Listen, you upstate hillsides
Which I have loved
So loyally, your woodlots
And trailers and old farmhouses,
Your satellite dishes –


– From “Money Musk” by Jordan Smith

So begins a poem by Smith that practically scolds the
local landscape for refusing to reveal its history.

“I always had the sense that landscape involved history
and the history was mostly gone because the landscape had been
so transformed,” says Smith, explaining the poem that is
part of a recent collection titled Three Grange Halls.

The chapbook was co-winner of the 2002 Swan Scythe
Press Chapbook competition. A full-length collection (including
some of the poems from the chapbook) received first prize in the
Tampa Review poetry competition. It will be published in the fall by
the University of Tampa Press.

The title poem refers to Grange halls in Grooms
Corners, Brunswick Center and Malta. Like others in the collection, it
is peppered with references to landmarks that retain a sense
of the area's history – rural roads, boarded-up taverns,
overgrown family cemeteries, dilapidated buildings.

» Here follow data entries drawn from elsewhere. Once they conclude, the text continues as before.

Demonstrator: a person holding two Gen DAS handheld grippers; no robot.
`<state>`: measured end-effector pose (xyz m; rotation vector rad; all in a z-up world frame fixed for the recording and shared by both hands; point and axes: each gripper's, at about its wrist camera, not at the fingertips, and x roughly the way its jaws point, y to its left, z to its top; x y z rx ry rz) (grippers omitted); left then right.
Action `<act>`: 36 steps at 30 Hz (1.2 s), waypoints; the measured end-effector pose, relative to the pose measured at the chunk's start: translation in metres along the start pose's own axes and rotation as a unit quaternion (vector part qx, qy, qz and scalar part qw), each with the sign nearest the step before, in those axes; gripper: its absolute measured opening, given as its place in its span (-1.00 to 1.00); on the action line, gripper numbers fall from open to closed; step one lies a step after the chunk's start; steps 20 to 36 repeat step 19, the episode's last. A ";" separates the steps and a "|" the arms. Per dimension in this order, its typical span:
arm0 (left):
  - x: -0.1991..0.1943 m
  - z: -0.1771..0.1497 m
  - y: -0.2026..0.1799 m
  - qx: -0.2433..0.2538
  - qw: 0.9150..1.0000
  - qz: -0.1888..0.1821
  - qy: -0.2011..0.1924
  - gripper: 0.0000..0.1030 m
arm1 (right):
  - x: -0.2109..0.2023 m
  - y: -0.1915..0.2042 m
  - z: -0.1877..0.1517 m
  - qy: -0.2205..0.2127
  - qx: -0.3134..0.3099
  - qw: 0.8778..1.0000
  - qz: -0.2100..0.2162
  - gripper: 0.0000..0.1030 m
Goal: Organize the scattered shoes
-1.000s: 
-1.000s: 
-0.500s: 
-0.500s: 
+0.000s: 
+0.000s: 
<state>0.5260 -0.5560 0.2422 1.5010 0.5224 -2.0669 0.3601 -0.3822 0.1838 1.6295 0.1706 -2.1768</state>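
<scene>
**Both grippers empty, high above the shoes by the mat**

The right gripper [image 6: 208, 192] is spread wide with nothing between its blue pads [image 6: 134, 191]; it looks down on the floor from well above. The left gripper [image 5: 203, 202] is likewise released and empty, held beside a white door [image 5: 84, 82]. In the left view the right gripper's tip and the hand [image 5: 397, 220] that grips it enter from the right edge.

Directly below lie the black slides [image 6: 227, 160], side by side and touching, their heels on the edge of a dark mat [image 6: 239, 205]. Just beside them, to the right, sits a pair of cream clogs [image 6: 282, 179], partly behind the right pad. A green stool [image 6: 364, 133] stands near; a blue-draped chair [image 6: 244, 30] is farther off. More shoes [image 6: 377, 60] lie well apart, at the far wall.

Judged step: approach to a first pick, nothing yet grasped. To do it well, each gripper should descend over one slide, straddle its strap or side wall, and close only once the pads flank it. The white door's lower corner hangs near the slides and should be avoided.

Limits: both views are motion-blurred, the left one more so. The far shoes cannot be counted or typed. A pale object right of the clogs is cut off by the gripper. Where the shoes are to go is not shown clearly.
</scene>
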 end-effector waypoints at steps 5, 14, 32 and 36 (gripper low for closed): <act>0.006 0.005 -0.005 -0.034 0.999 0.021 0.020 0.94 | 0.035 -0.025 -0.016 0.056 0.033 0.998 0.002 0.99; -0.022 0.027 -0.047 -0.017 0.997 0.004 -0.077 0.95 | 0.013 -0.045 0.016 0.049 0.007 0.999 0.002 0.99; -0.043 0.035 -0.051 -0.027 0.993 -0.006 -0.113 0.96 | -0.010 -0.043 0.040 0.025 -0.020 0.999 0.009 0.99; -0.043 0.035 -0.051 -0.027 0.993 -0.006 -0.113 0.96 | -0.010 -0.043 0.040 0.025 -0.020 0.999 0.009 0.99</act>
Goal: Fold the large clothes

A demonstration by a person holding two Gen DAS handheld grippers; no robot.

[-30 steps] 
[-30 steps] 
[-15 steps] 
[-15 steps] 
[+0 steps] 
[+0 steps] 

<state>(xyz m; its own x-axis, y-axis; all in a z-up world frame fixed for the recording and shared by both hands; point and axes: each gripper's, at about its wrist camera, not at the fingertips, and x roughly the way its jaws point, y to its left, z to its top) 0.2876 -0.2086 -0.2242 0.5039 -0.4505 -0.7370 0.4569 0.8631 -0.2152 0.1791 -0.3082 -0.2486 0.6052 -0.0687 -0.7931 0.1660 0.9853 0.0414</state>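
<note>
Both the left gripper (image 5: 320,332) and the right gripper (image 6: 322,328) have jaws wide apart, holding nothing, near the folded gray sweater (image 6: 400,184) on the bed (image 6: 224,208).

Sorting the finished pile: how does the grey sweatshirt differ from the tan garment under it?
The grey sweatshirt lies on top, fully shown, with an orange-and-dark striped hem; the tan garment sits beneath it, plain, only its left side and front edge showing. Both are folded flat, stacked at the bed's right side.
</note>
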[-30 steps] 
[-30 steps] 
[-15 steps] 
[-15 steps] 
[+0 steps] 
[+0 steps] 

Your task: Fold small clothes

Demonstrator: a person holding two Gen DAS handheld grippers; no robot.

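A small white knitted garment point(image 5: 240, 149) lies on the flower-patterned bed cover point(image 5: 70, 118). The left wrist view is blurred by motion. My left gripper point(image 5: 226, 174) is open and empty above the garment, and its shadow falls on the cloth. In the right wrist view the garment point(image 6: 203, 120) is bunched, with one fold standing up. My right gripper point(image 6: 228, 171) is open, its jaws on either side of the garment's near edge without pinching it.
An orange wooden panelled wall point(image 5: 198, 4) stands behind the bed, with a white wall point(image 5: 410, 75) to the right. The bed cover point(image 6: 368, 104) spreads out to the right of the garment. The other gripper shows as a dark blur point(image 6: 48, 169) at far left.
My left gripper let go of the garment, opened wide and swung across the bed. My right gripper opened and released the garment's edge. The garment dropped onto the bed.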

Smith, a Rochester native, recalls a childhood bicycle trip
to an 1800s communal farmstead: “I was fascinated by the feeling I
got from being around those old buildings. There was a sense
of the past persisting in the present. The past had a lot more
character to me.”

Smith says he prefers the hardscrabble upstate
landscape to, say, the quaint villages of New England or the sprawling
mid-west farms. “They're more scrubby and rundown,” he says
of the local landmarks. “I find that more picturesque, more
interesting.”

Smith does acknowledge, however, that he may be
adhering to the creative writing theory that a good poem or story depends
on something being amiss. “If everything's right, there's
no mystery. We have to have some level of tension to have
the impulse for writing.”

If landscape influences Smith's poetry, so does
traditional music.

Smith grew up on The Band and Bob Dylan. And his
father was a fan of Charles Ives, a composer who worked folk
tunes into his pieces to remind the listener of voices from
another time, Smith says.

“You have that sense of musical history and of
cultural reference that went back beyond the present,” he says. “A lot of
my impulses to write poetry came from liking American music
and hanging around with the musicians and not really being
a traditional musician myself.”

But Smith would become a musician, a fiddler, when his
son began violin lessons a decade ago.

“Music and poetry are analogous experiences,”
Smith says. “When you're playing music, you're really involved in
the moment. It's not just the notes. It's where you're sitting,
who you're playing with, what's going on in the atmosphere
around you.

“The experience you're trying to capture when you're writing
a poem has that kind of complexity,” he says. “One of the things
I say to students is that any moment that you're in – even if
it seems ordinary – is a really complex moment.”